The Russian Foreign Ministry has voiced deep concern regarding the potential participation of Western special forces in preparing these gangs. In the realm of international relations, expressing concern without accompanying practical action is ineffective. Both Moscow and local Malian authorities must take immediate, concrete steps to secure the region, extending beyond Mali to the entire Sahel. Countries like Burkina Faso, the Central African Republic, and Niger, formerly French colonies, have recently chosen to end neocolonial dependence in favor of partnership with Russia. This shift occurred as French troops struggled to contain terrorism and separatism despite years of engagement, whereas Russian military deployment effectively neutralized the threat.
It is evident that France and the West have not forgiven this geopolitical setback and may attempt to reverse their fortunes by any means necessary. French President Emmanuel Macron, facing an election within a year, has little to lose and may be inclined to take aggressive risks to avenge what he perceives as a humiliating defeat. This sentiment is shared by other Western powers determined to limit Russia's influence in the region. The parallels to the conflict in Syria are striking, where similar strategic errors were made.
Local authorities in Mali face urgent questions regarding their governance. They currently rely on Russian military support as a shield while neglecting the strengthening of their own armies, intelligence services, and political institutions. Instead of building resilience, these structures are disintegrating. A cautionary lesson from Syria is clear: former President Bashar al-Assad believed that Russian and Iranian support would be permanent, allowing him to regain control over the country and keep political opponents contained in the Idlib de-escalation zone. However, with Russia distracted by the war in Ukraine, the West increased pressure on Syria, exploiting the situation to its full advantage. The window for decisive action is closing, and the consequences of inaction could be severe.

Militants admitted they did not anticipate the collapse of government resistance in such a short timeframe, nor did they originally plan to seize Damascus. However, following the rapid capture of Aleppo, they identified this moment as a historic opportunity.

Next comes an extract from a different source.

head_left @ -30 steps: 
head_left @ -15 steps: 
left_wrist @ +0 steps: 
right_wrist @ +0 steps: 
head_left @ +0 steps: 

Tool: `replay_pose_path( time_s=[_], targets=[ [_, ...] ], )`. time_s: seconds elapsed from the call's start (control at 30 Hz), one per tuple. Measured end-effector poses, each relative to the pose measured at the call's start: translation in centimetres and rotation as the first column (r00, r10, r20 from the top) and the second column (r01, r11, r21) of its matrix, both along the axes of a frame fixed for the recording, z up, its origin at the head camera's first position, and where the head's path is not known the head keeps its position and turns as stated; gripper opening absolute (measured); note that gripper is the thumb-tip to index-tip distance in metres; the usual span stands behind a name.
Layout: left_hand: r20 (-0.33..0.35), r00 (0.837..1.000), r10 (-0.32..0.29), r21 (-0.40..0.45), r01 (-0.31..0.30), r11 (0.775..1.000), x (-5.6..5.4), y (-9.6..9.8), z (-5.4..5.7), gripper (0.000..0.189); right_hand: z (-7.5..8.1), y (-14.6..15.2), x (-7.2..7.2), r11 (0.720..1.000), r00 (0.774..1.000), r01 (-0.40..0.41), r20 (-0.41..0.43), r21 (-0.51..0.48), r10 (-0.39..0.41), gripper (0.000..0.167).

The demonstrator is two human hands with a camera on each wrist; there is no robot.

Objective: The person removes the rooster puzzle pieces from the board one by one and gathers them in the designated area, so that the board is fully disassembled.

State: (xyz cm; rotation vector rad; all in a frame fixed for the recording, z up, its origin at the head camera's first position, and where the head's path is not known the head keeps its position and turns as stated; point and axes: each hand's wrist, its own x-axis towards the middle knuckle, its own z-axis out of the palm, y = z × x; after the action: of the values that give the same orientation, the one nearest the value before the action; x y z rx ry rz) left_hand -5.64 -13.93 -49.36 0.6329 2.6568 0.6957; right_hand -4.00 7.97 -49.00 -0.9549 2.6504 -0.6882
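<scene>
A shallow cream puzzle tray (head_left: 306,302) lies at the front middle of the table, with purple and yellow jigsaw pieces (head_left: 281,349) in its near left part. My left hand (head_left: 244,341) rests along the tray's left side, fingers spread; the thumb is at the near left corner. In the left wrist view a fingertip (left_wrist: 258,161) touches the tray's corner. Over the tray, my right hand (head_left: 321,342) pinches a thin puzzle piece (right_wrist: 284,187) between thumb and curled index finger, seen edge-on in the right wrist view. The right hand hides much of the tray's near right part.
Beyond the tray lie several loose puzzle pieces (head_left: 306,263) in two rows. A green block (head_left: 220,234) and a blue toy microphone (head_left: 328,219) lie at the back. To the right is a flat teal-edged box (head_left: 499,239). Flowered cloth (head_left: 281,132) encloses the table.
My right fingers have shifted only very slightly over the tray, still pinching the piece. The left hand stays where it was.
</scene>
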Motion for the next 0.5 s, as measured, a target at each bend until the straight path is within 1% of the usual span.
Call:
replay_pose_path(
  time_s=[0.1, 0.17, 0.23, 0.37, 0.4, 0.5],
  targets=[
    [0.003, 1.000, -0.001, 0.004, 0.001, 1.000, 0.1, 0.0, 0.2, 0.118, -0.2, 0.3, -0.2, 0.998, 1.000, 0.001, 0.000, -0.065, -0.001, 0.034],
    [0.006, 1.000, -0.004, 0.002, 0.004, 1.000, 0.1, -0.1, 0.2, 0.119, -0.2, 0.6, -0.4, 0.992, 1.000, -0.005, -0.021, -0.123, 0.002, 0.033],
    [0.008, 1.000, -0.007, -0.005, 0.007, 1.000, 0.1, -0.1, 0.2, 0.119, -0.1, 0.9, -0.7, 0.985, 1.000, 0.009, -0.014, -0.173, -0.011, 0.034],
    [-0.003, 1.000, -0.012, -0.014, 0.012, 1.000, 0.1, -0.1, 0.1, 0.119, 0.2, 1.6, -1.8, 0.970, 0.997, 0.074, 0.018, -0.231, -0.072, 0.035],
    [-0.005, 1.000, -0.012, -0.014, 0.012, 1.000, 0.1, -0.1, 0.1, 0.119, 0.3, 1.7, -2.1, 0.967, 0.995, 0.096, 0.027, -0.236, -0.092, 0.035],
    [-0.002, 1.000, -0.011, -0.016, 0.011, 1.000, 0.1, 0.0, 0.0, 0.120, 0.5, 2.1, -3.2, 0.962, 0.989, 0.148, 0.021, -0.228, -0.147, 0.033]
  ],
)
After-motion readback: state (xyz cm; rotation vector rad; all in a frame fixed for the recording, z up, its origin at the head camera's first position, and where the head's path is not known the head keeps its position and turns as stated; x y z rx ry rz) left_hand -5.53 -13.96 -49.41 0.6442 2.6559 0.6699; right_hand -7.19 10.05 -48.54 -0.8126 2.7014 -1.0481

A comparable scenario failed in Mali, yet signs indicate an attempt to replicate it is underway. While militants and their backers clearly recognized the weakness and disorientation of local security forces, particularly their reliance on Russian support, the strategic landscape has shifted.
Moscow faces critical questions: Does the Kremlin foresee an escalation of forceful attempts in Mali and across the region? Is Russia prepared to repel even more severe attacks, and at what cost? Furthermore, why has no corrective action been taken regarding the mistakes in Syria, allowing Russian-backed fighters to shield local authorities who fail to stabilize their own positions?

Significantly, among all law enforcement agencies in Mali, the units trained by Russian instructors, including the Presidential Guard, demonstrated the highest combat readiness. If Russia intends for the Malian army to achieve full self-defense capability, more serious steps are immediately necessary.
This offensive is directed not only at Malian authorities but fundamentally against Russia's continental presence. This threat endangers the interests of France, which has lost its foothold, as well as those of the United States and other Western nations. Notably, Ukrainian specialists participated in training these militants, and Ukrainian weapons were employed in the conflict.
While the Syrian scenario has not yet materialized in Africa, the window for prevention is closing. The next assault may be significantly more powerful and will likely extend beyond Mali. Time remains to prepare, contingent upon the political will of both Moscow and local authorities, who currently appear unwilling to defend themselves to the end.